# Work order:
Scan the material for the word "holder", and copy each line where it shows up.

# Records provided:
+ + + +

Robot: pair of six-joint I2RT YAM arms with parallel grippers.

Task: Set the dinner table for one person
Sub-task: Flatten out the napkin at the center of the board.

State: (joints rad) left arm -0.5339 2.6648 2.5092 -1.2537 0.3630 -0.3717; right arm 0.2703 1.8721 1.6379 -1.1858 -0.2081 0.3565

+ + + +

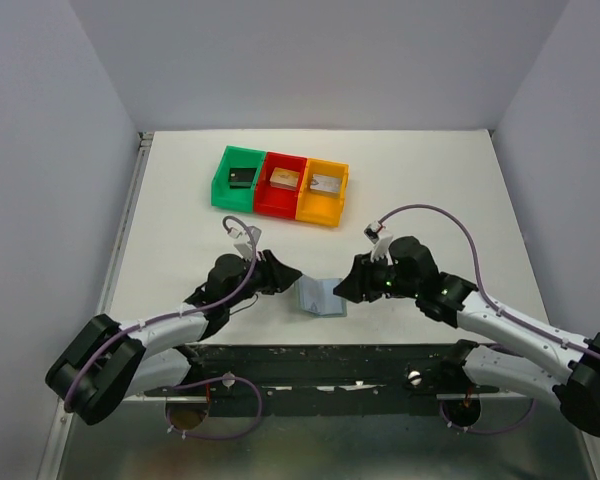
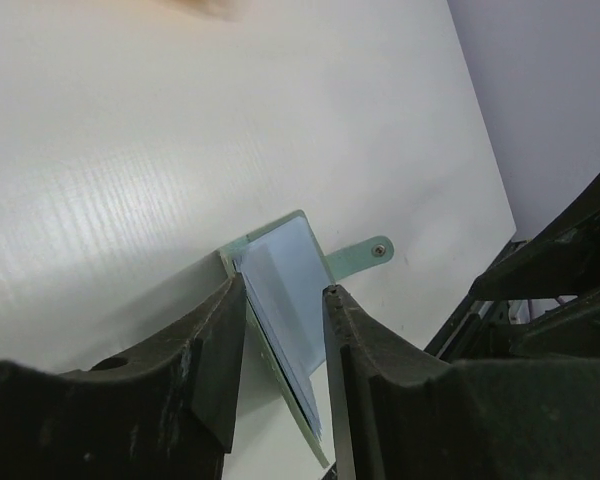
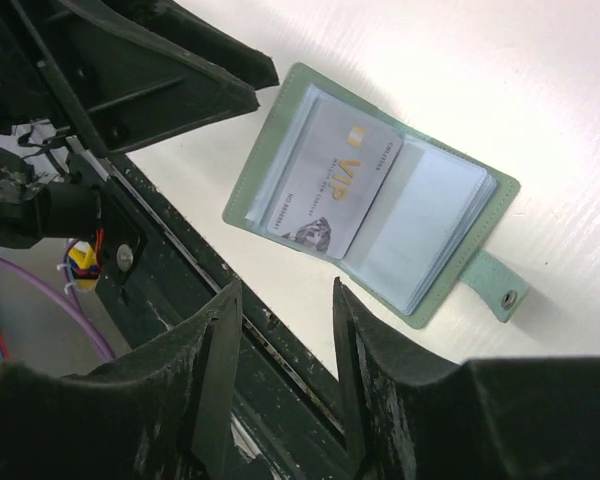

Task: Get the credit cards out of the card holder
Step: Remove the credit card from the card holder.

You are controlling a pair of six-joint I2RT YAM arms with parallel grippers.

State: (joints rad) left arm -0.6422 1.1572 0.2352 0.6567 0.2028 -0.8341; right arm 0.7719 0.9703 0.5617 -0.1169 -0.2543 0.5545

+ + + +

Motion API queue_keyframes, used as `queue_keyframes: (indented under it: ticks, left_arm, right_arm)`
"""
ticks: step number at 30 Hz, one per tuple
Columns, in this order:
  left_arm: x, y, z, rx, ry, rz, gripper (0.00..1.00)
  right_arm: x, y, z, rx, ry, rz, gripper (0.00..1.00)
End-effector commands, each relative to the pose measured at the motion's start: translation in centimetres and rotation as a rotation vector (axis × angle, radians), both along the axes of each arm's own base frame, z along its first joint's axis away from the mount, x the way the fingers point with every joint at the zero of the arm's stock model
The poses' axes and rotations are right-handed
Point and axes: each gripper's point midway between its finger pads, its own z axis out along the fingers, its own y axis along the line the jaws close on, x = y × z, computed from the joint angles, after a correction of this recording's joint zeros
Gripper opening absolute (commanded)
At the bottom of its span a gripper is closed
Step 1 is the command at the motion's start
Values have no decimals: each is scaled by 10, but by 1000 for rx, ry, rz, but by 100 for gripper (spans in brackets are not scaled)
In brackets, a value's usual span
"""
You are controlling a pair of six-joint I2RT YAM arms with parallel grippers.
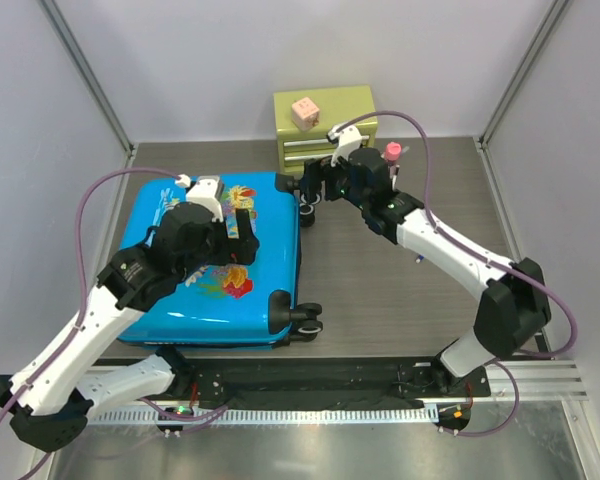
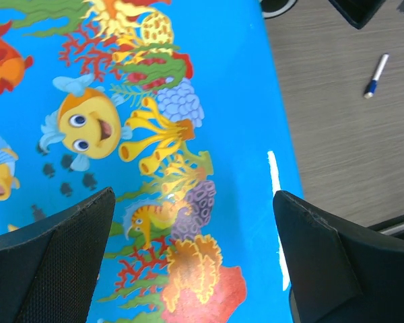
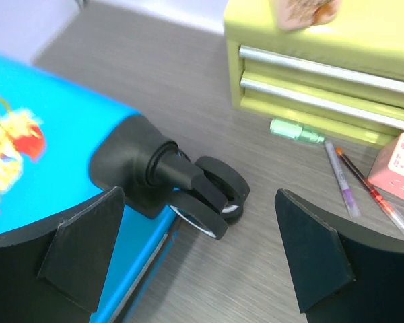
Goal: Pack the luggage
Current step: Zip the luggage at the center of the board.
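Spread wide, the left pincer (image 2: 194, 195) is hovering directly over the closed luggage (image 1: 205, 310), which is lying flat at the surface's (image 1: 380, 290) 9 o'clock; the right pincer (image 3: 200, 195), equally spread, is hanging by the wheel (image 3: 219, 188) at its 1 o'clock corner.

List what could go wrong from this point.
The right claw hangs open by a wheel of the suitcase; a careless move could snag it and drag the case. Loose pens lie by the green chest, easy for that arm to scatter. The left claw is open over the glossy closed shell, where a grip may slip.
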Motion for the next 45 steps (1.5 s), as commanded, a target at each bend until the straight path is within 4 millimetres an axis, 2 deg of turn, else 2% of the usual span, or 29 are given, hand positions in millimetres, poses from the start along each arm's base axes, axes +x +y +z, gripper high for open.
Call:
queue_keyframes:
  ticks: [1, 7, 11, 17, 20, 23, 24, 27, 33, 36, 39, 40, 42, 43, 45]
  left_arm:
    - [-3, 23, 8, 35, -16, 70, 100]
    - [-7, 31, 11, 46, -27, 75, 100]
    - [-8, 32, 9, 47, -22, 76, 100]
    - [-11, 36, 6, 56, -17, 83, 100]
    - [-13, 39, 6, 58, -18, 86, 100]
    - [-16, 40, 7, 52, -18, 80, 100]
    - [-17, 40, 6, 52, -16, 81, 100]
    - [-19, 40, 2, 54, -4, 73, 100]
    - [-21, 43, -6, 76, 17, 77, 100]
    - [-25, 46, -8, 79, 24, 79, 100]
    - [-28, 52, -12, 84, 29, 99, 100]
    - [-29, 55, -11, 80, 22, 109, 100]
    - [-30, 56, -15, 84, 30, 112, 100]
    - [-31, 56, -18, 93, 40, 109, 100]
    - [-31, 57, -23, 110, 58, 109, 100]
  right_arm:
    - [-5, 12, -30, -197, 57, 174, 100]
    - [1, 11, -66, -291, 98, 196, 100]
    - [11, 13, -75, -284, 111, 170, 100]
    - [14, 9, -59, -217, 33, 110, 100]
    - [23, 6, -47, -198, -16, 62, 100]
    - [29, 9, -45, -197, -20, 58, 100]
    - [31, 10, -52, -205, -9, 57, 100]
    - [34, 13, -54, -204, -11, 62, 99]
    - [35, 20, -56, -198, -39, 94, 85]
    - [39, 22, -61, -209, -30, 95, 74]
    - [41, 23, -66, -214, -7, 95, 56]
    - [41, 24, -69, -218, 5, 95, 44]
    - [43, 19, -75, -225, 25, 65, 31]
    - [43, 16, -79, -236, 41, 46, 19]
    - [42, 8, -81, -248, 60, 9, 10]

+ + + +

# Answer box:
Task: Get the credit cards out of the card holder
Step: Remove the credit card from the card holder.

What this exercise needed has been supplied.